THOUGHTS ON THE ECOLOGICAL ASSUMPTIONS UNDERLYING JAMES CAMERON’S

January 23rd, 2010

THOUGHTS ON THE ECOLOGICAL PHILOSOPHY UNDERPINNING JAMES CAMERON’S “AVATAR”

I love Cameron’s movies.  TERMINATOR 2, in particular, is one of my all-time favorites.  Do I hear someone saying that it’s a trivial flick because it shows stuff like airborne 18-wheelers and massive explosions?  Of course it’s got those things!  Cameron makes commercial movies designed to be seen by millions of people, not art flicks which are going to appeal to small coteries of self-proclaimed intellectuals.

So yes, TERMINATOR 2 was unashamedly produced to be a successful action flick.  But it also transcends that genre, because it’s a thoughtful treatment of two very real and important problems: the containment of the nuclear genie our species let out of the bottle around seventy years ago, and the control of the machine intelligence we started developing at about the same time.

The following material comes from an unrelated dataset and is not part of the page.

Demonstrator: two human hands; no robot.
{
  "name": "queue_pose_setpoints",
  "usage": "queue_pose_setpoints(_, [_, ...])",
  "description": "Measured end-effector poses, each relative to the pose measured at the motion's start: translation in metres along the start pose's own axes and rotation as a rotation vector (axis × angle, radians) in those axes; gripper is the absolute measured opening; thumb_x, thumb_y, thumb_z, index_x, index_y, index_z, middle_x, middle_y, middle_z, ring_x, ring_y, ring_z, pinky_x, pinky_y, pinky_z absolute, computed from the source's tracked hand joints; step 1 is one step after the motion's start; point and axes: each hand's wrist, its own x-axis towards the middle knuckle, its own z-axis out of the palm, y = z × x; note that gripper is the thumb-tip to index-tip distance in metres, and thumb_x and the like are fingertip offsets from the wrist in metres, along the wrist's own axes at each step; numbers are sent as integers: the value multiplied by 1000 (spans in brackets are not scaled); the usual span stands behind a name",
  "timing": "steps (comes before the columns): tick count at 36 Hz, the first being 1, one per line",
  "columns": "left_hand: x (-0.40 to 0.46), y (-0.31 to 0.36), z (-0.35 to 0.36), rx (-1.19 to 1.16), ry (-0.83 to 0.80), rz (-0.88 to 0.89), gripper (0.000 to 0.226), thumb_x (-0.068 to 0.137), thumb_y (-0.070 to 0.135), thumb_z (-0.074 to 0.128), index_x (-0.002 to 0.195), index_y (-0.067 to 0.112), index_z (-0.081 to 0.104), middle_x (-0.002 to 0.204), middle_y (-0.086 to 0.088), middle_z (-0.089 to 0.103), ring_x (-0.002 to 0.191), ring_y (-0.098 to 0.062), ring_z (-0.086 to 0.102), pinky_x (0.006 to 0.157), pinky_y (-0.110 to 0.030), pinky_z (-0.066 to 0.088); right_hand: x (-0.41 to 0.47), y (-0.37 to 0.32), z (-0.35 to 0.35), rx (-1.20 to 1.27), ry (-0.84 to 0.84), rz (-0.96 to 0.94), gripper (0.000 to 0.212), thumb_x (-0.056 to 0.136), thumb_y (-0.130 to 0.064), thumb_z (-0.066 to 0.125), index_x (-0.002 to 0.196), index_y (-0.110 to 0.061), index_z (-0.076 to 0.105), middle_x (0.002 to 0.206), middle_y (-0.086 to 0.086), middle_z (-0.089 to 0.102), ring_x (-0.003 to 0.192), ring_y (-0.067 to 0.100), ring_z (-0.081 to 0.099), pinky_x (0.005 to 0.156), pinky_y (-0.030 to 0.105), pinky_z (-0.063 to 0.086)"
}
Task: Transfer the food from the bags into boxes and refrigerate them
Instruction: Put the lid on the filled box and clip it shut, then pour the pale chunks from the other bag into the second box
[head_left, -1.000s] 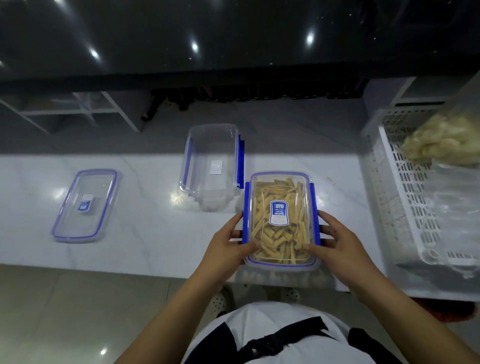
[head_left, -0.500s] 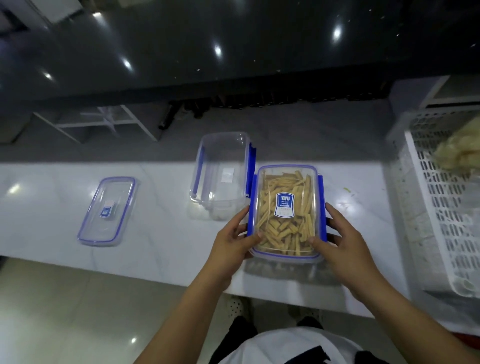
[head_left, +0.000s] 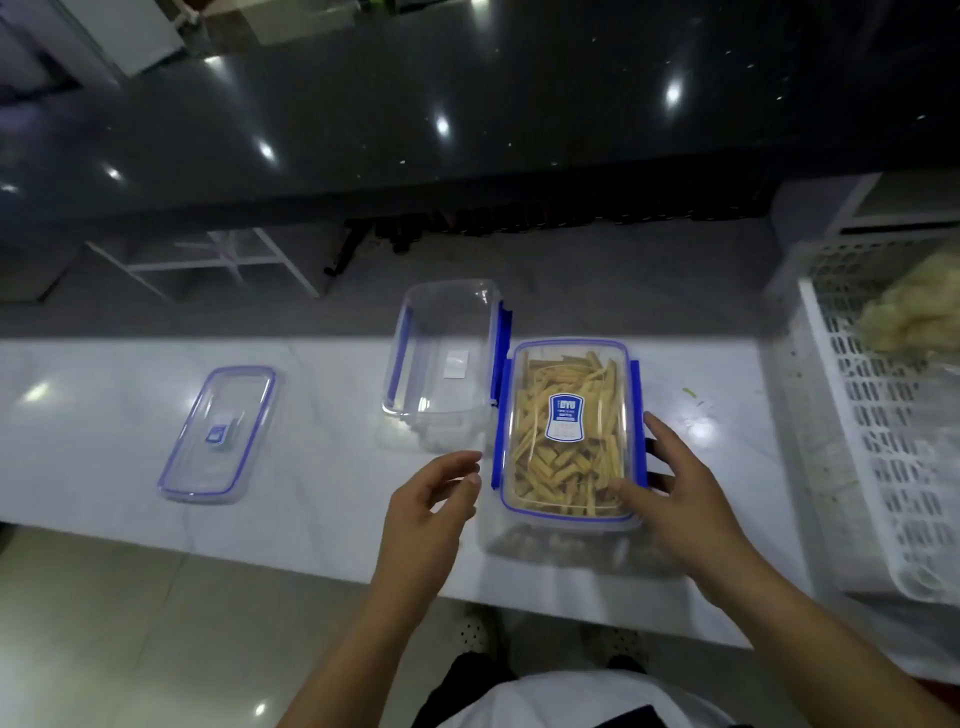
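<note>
A lidded clear box with blue clips (head_left: 566, 431), full of yellowish food sticks, stands on the white counter (head_left: 322, 467) near its front edge. My right hand (head_left: 675, 493) holds its right near corner, thumb on the lid and fingers along the right clip. My left hand (head_left: 431, 499) hovers just left of the box with loosely curled fingers, touching nothing. An empty open box (head_left: 444, 358) stands directly to the left behind it. A separate lid (head_left: 218, 434) lies flat further left.
A white slatted basket (head_left: 872, 426) stands at the right end of the counter with a clear bag of pale food (head_left: 914, 312) in it. Behind the counter runs a dark glossy surface. Tiled floor lies below the front edge.
My left hand has let go of the filled box and drawn back to the left. My right hand stays on the box. The view has shifted so things sit a bit further right.
</note>
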Motion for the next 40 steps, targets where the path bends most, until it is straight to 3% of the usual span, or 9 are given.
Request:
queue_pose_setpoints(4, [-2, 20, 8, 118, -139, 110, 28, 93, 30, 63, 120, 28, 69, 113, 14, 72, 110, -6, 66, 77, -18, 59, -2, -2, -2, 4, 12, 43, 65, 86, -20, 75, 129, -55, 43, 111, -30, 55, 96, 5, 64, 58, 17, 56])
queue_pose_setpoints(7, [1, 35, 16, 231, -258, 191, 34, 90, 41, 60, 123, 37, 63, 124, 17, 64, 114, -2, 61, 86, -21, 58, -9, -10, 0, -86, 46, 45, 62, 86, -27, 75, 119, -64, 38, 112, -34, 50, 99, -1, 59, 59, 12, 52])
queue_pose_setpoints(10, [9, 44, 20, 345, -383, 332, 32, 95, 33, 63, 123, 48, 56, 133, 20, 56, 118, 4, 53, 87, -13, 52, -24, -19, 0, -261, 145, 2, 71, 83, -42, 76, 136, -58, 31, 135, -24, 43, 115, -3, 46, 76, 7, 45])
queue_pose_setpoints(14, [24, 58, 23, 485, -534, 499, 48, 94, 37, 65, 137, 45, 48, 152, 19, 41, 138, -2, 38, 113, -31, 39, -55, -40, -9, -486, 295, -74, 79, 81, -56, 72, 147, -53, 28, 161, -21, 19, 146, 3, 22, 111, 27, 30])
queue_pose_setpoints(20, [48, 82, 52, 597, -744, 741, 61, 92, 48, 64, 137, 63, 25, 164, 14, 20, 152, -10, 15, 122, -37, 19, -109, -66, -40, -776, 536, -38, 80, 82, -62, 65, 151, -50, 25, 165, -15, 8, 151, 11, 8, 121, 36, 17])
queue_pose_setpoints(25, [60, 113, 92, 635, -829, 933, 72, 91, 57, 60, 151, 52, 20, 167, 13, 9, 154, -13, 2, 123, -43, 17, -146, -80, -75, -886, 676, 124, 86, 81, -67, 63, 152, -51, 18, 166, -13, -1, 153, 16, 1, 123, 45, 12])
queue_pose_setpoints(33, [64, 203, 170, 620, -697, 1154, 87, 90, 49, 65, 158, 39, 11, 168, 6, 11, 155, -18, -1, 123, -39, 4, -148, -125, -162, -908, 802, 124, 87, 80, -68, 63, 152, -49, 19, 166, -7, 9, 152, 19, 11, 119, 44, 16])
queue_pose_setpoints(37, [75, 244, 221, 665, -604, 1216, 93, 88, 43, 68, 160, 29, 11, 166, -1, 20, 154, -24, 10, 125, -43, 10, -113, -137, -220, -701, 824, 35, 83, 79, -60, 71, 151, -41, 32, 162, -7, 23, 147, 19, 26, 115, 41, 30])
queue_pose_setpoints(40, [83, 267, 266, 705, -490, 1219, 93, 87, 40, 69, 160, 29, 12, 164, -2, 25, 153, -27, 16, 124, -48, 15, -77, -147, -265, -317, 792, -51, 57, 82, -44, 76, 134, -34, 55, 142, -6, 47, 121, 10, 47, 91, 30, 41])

There’s no way, though, that I can agree with Cameron’s Luddite prescription for neutralizing those dangers.  I was moved, sure, by the scene in which the Arnold Schwarzenegger robot destroys itself to save humanity from the sophistication of the chip which drives its intelligence, but I remained unsentimentally conscious of the naivety of trying to save ourselves by destroying our technology.  Let’s just say that I found Cameron to be more convincing as a story-teller/movie-maker than as an eco-political philosopher.  And what a magic story-teller he is.  I was even more moved by the poetic, near-metaphysical ending to his crypto-Luddite but wonderful TITANIC.

AVATAR is also an entertaining action movie, and it, too, deals with a serious and important problem: what can be done about the fact that humans are destroying the natural world?  With this latest film, though, Cameron goes WAY too far down the Luddite path–goes all the way, in fact, to acceptance of the “noble savage” solution to our ecological woes.  Adopt the ways of “indigenous” peoples such as the American Indians and the Australian Aborigines, he tells us in this movie, and the industrial way of life which is destroying our planet can be forsaken.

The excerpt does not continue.